Chieftain Capital Buys More Tempur-Pedic International

In the first quarter of 2012, Chieftain Capital reduced its stake in Tempur-Pedic International Inc. (NYSE:TPX) from 5.2 million shares to 3.9 million. But now the fund, managed by John Shapiro, is back in. A 13G filed with the SEC reported ownership of over 6 million shares, or over 10% of the company. Tempur-Pedichas seen its share price fall 45% so far this year; the stock was up over 50% in mid-April but has fallen by nearly two-thirds since that time. While the company had beaten earnings expectations- and beat them last quarter as well- it gave highly negative guidance in its April quarterly report, including the internal forecast of flat revenue and lower earnings this year compared to 2011. True to form, in its most recent quarter the company reported a slight revenue decline, and a decrease in earnings of nearly 50%, compared to the same period the previous year. Mattress sales were down 4% globally, including down 8% in North America and with currency factors blunting the effect of higher international sales. Chieftain likely knows the business very well (and still had a large position in the company) and so decided that the stock price had fallen so far that it made for a good point to increase its stake again.

Tempur-Pedic International Inc. (NYSE:TPX)

A number of other hedge funds reported large positions in Tempur-Pedic International Inc. (NYSE:TPX) in their 13F filings for the first quarter of 2012. JAT Capital Management, managed by John Thaler, initiated a 3.1 million share position, which according to its filing documents made it the largest position in the fund’s portfolio. Theleme Partners, Scopus Asset Management, and Columbus Circle Investors all reported positions of over $100 million as well.

Tempur-Pedic International Inc. now trades at both trailing and forward P/E ratios of 10. Sell-side analysts expect that the stagnation in the mattress and bedding company’s business will be short-lived, as the five-year PEG ratio comes out to 0.8. Strangely for an industry which has traditionally been seen as recession-proof, Tempur-Pedic carries a beta of 1.8; however, it is possible that Tempur-Pedic’s more premium product has a high dependency on discretionary, rather than durable, consumer spending. In any case, investors who are worried about a general decline in the market may want to avoid it despite any value case.
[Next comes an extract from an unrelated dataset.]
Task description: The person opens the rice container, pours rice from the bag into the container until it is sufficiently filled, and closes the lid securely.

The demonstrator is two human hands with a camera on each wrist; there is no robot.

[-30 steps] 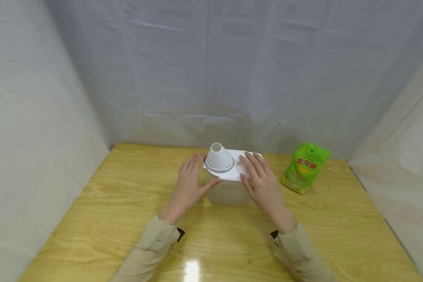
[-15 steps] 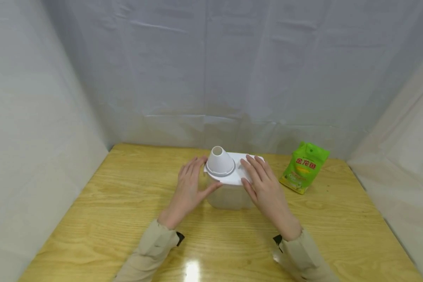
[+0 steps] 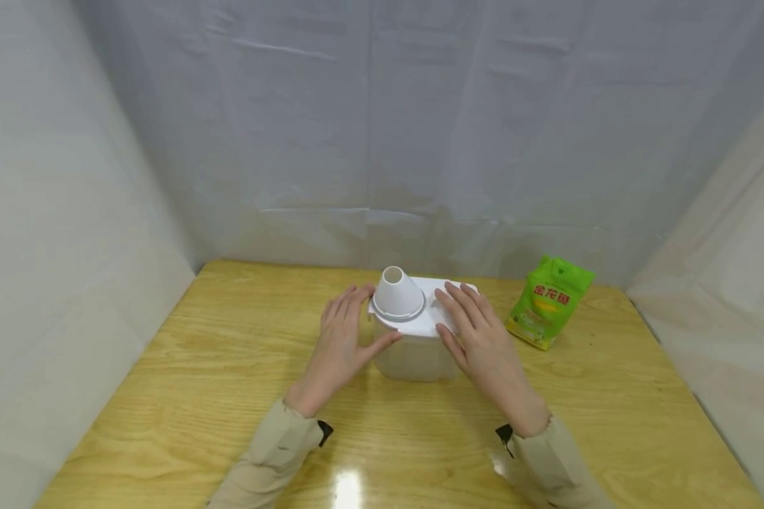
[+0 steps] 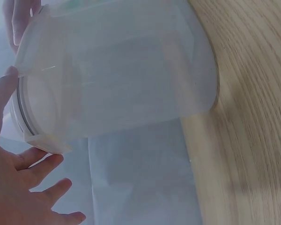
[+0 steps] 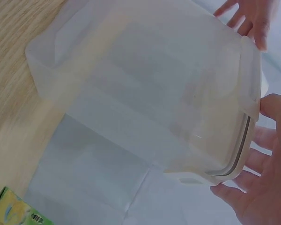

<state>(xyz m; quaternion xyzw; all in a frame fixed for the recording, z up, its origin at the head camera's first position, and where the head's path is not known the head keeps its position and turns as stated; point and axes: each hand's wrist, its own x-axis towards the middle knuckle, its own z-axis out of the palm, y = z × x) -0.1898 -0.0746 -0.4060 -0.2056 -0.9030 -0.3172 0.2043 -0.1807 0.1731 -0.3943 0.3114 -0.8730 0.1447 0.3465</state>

The closest large-cap public comparable is Select Comfort (NASDAQ:SCSS). Select Comfort is best known for its Sleep Number brand of mattresses and other products, and has been growing rapidly over the last year: its most recent quarterly report had earnings up 50% compared to a year ago, and the stock price has more than doubled over the last 52 weeks. It now trades at 22 times trailing earnings, but at the rate of growth expected by Wall Street analysts its forward P/E is 15 and its five-year PEG ratio is 0.9. Therefore, it is only slightly higher priced than Tempur-Pedic International Inc. (NYSE:TPX) and has the recent historical growth to lend more credibility to the sell-side calculations. Like Tempur-Pedic, Select Comfort has a fairly high beta of 2.2. Leggett & Platt (NYSE:LEG) is more focused on beds and bed frames and carries multiples slightly below Select Comfort’s. Leggett & Platt also saw good earnings growth last quarter compared to the same period last year, though its revenue declined. Finally, Mattress Firm Holding (NASDAQ:MFRM), which IPO’d in November 2011, is in the same valuation range with a trailing P/E of 19 and a forward P/E of 14. Mattress Firm Holding (NASDAQ:MFRM)saw particularly strong growth in its most recent quarter, including a 38% increase in revenue compared to the same quarter in 2011. We worry that considering the strong growth from Select Comfort and Mattress Firm Holding, Tempur-Pedic’s troubles are due to a loss of market share to these companies and possibly to others as well. However, this may be baked in to existing valuations with Tempur-Pedic’s forward multiple being substantially lower than those of its peers.